How often have you seen this? An affectionate couple are walking along holding hands, and one gives the other a kiss on the cheek.

The only way you might have missed seeing that fairly often is if you are legally blind. It’s common, it’s harmless, and it’s rather sweet — and we normally approve of such mild public expressions of affection.

Unless, of course, the couple consists of two young men, and especially if it is in Utah.

A gay couple says they were detained by The Church of Jesus Christ of Latter-day Saints security guards after one man kissed another on the cheek Thursday on Main Street Plaza.

“They targeted us,” said Matt Aune, 28. “We weren’t doing anything inappropriate or illegal, or anything most people would consider inappropriate for any other couple.”
Aune and his partner, Derek Jones, 25, were cited by Salt Lake City police for trespassing on the plaza, located at 50 East North Temple, according to Sgt.

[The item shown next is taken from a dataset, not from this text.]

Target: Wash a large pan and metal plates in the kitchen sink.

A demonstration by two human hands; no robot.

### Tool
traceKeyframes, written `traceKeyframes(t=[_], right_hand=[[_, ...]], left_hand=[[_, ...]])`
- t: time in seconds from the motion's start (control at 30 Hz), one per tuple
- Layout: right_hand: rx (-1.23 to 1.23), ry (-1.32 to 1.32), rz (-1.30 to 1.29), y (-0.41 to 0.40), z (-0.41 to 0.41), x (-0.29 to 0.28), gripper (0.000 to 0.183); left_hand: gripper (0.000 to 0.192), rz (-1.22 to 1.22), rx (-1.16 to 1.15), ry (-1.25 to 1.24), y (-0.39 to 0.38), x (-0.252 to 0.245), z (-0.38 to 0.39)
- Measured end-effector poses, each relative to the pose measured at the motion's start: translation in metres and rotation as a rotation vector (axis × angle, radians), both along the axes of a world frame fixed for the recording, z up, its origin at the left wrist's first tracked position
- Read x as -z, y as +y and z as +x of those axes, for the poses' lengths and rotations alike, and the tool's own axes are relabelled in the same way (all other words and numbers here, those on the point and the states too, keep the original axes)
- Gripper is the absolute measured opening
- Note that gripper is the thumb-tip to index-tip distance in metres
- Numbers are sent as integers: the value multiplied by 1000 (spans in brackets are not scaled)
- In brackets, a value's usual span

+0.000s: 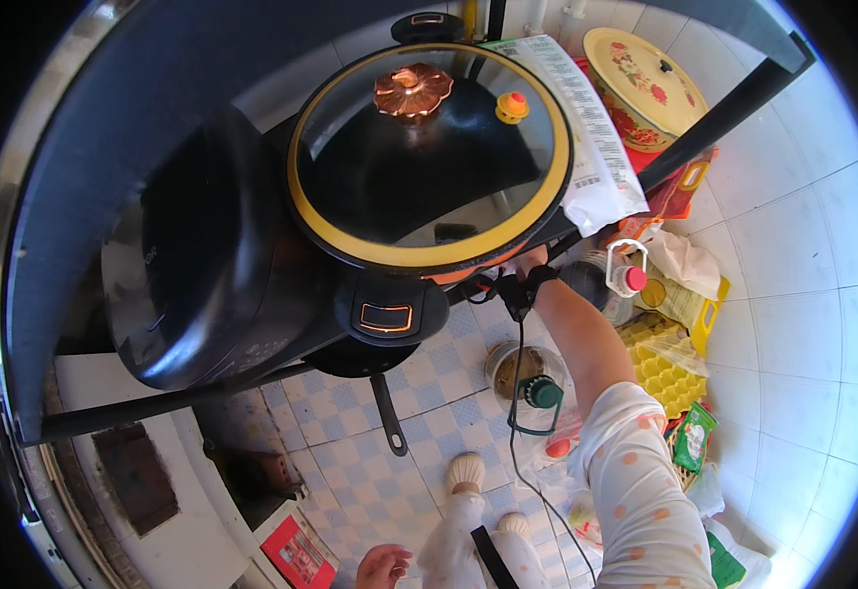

Robin Snyder.

I know exactly where that is — it’s near the huge office building that is headquarters for the Mormon Empire. Good work, Matt and Derek! If there is any place on the planet that most needs some demonstration of gay endearment, that’s one of the best (oddly enough, all the others that I can think of are also centers of established religion…). Maybe a few hundred loving couples of all sexes ought to descend on the place and show the Mormon security guards that they can’t quell people’s feelings for one another.

Mr Aune did show a little naivete, though.

The kiss happened on a former public easement given up by city in 2003 in a controversial land-swap deal. The easement became private property, allowing the church to ban protesting, smoking, sunbathing and other “offensive, indecent, obscene, lewd or disorderly speech, dress or conduct,” church officials said at the time. In exchange, the city got church property for a west-side community center.

Aune said he was one of those who protested the transfer at the time.

“They claimed in 2003 this would never happen, they were never going to arrest anyone,” he said. “It’s clear now they do have an agenda.”

It’s clear now? Trust me, when a church lobbies for the right to police offensive behavior in any place, they’ve got some very specific stuff in mind, and the people who don’t fit into their narrow fundamentalist pigeonhole should know it doesn’t matter what you do — they’re going to get you. You probably don’t even want to bend over to tie your shoelaces when some straitlaced repressed Mormon authority figure with a nightstick is standing somewhere behind you.